Drugi odcinek szóstego sezonu Gry o Tron obfitował w szokujące wydarzenia. W końcu dowiedzieliśmy się, jaki los spotkał Jona Snowa. Drugim bohaterem epizodu, Home, okazał się Ramsey Bolton, który zadał śmiertelny cios swojemu ojcu Roose’owi. Wydarzenie to nie miało jeszcze miejsca w książkach autorstwa Martina. Ramsey zaatakował Lorda Boltona, po narodzinach jego drugiego syna, który teoretycznie był prawowitym spadkobiercą i mógłby zaszkodzić przyszłości bękarta.
Jak wiadomo, Gra o Tron już zasłynęła z tego, że żaden bohater serialu nie może czuć się bezpieczny. Mimo to, każda kolejna śmierć jest jeszcze bardziej szokująca niż poprzednia. Wielu fanów chciało takiego losu dla Roose’a Boltona, który przyczynił się do śmierci Starków podczas Krwawych Godów. Michael McElhatton, odtwórca roli Boltona, zapytany właśnie o to odpowiedział:
Zdecydowanie ta śmierć ich zadowoli. Myślę, że wielu ludzi będzie bardzo szczęśliwych. Oczywiście, że tak!
Zobacz również: Kit Harington o drugim odcinku Gry o Tron! [Spoilery]

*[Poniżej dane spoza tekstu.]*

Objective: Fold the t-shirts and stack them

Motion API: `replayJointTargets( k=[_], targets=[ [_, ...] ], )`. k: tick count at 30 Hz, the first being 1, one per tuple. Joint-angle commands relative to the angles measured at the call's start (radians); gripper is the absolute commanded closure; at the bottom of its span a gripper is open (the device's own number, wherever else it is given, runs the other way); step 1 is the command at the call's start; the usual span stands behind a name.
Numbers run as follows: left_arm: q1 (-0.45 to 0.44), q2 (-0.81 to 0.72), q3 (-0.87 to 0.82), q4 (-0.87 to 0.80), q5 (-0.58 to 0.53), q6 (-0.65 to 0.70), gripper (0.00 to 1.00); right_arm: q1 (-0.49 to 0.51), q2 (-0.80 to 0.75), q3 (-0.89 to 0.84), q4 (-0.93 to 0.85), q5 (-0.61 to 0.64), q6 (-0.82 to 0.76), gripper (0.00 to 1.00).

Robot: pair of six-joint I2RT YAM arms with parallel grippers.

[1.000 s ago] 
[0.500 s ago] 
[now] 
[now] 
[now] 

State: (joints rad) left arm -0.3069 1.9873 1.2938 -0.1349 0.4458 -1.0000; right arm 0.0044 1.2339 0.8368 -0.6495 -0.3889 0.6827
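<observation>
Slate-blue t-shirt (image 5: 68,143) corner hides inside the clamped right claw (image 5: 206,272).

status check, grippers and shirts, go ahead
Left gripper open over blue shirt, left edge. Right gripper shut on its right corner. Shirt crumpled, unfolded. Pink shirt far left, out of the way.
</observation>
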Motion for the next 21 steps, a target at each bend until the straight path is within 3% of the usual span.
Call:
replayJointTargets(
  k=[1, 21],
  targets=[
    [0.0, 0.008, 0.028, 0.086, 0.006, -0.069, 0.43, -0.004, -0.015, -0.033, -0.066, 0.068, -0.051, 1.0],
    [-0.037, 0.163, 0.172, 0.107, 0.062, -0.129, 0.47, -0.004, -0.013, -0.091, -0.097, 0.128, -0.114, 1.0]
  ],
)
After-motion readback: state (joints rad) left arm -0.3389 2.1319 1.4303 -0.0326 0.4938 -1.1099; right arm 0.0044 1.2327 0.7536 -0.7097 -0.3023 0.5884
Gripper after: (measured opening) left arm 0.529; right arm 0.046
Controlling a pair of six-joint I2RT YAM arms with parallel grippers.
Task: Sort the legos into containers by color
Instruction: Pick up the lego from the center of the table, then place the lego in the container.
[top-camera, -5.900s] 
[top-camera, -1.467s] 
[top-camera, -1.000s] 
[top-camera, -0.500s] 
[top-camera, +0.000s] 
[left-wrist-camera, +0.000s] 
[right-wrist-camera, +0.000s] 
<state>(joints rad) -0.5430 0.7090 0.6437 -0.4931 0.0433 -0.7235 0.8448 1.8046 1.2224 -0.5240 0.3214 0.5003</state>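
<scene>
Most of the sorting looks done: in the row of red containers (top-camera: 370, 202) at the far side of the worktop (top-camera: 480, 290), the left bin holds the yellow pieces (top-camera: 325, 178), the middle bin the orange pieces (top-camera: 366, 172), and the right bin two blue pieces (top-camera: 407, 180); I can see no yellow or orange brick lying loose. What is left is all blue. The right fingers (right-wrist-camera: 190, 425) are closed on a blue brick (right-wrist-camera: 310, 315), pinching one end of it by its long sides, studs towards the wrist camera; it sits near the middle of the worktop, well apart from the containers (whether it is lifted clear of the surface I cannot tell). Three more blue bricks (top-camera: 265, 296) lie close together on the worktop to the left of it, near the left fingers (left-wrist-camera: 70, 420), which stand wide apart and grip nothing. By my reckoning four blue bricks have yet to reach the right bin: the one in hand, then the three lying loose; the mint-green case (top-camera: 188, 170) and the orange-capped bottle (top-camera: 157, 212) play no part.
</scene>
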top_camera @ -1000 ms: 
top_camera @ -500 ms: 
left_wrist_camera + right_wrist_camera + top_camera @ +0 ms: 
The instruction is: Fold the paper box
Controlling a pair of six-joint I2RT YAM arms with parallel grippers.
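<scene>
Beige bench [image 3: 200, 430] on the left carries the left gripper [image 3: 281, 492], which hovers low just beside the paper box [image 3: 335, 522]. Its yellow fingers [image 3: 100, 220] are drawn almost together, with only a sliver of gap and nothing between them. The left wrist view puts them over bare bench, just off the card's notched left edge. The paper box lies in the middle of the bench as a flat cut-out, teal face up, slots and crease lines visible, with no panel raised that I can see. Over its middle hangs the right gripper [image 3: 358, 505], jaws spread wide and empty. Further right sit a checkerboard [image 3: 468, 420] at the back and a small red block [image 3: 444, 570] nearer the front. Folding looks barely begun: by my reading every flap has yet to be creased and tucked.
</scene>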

Aktor podkreślił, że nie sposób było spodziewać się takiego obrotu spraw. Prawdopodobnie, gdyby zamiast chłopca urodziła się dziewczynka, jego bohater nadal by żył:
Podczas zdjęć podjęliśmy decyzję, że moja śmierć musi nastąpić pod wpływem chwili. I tą chwilą był moment przekazania informacji o urodzeniu chłopca. Być może, gdyby była to dziewczynka, nadal bym żył, bo pozycja Ramseya nie byłaby zagrożona. Myślę, że on tego nie planował, po prostu jego psychopatyczna natura przejęła nad nim kontrolę. To, co robi zdecydowanie szokuje, bo pomimo ich skomplikowanej relacji Ramsey na swój sposób kochał ojca.